* _Task to complete_
Nothing but the lines below from the one with "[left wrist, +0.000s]" through the one with "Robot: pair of" should be output, each exactly as given, and no pictures.

Records to process START

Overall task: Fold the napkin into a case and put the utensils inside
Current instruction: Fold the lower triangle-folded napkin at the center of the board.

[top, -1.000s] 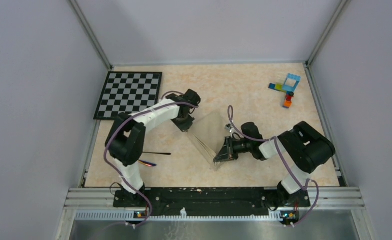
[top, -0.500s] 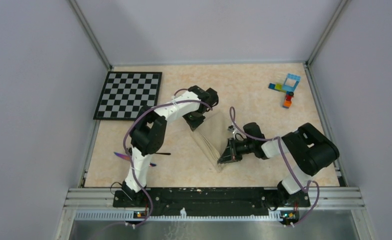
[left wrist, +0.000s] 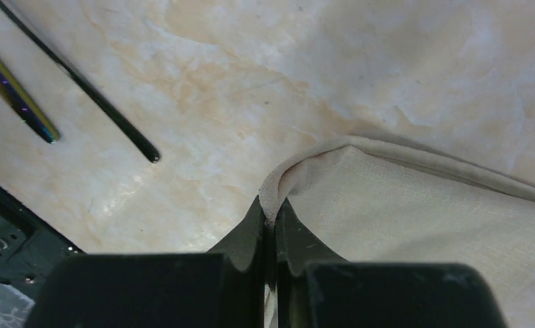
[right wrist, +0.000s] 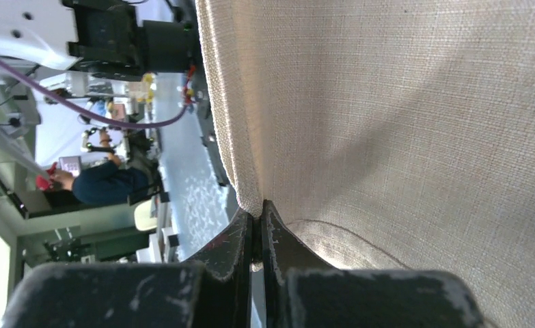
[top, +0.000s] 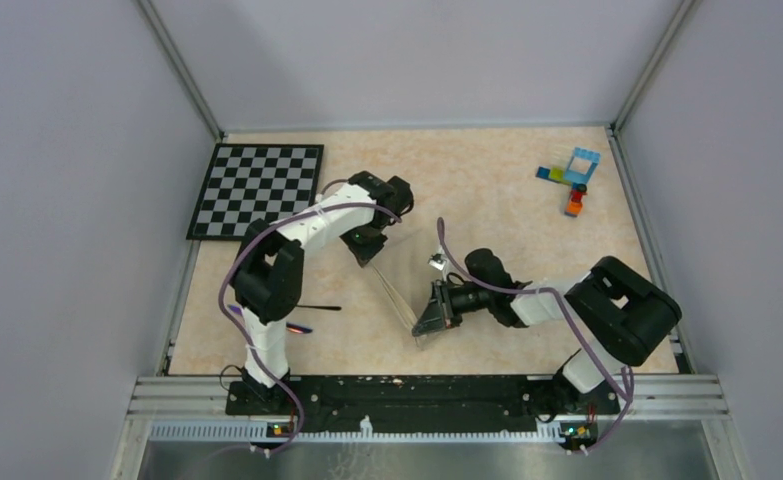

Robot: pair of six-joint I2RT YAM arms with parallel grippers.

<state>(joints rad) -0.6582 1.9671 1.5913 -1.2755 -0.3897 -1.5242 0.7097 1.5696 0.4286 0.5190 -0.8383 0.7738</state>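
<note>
Overall: a cream-marbled tabletop (top: 487, 170) walled on three sides, with both arms reaching toward its middle.
Chequered board: a black-and-white chequered board (top: 257, 188) lies flat at the far left corner, well apart from the cloth.
Napkin: the cream-beige napkin (top: 412, 265) is near the middle of the tabletop, between the two arms. Its colour is so close to the tabletop's that its outline is hard to trace from above. How many layers it has cannot be told.
Left pincer: the left pincer (left wrist: 270, 212) is closed on a rolled edge of the napkin (left wrist: 421, 219). The cloth spreads to the right and runs out of the wrist view.
Right pincer: the right pincer (right wrist: 256, 219) is clamped tight on a hem of the napkin (right wrist: 401, 116). The weave fills most of that view and hides the tabletop. From above, this pincer (top: 429, 320) sits at the cloth's near edge.
Utensils: the utensils (top: 307, 310) lie on the tabletop at the near left, well apart from the napkin, their left ends hidden behind the left arm (top: 262, 285). In the left wrist view only a thin black handle (left wrist: 80, 85) and a rainbow-tinted handle (left wrist: 15, 96) show, side by side and cut off at the frame's edge.
Toy bricks: a small cluster of toy bricks (top: 572, 180) sits at the far right, too small to tell apart.
</note>
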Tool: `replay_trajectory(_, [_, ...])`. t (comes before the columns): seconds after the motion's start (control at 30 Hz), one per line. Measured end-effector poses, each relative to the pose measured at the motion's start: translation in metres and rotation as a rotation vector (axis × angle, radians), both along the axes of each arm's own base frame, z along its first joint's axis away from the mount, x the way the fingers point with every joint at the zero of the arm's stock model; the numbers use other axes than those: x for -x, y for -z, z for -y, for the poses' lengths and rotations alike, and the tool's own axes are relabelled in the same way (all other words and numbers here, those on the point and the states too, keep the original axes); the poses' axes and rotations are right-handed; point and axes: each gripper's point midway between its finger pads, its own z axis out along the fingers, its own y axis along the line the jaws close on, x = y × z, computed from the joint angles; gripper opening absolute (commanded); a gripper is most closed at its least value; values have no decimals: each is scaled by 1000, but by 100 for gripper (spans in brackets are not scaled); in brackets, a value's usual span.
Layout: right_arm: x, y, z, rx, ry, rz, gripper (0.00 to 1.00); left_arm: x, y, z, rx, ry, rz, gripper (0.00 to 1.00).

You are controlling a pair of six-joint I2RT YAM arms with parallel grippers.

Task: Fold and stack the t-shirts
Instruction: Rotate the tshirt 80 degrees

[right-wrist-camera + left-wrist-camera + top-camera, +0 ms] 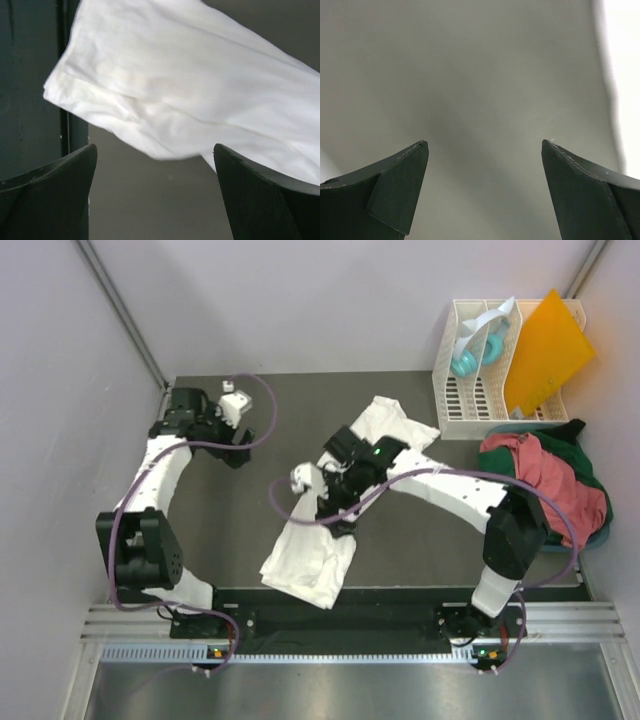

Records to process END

* _Solution to this problem_
[left wrist, +0.000s] 
[right wrist, +0.000s] 
[top, +0.000s] 

Robot: pair of six-joint I2RT YAM arms with parallel grippers.

No additional output is needed.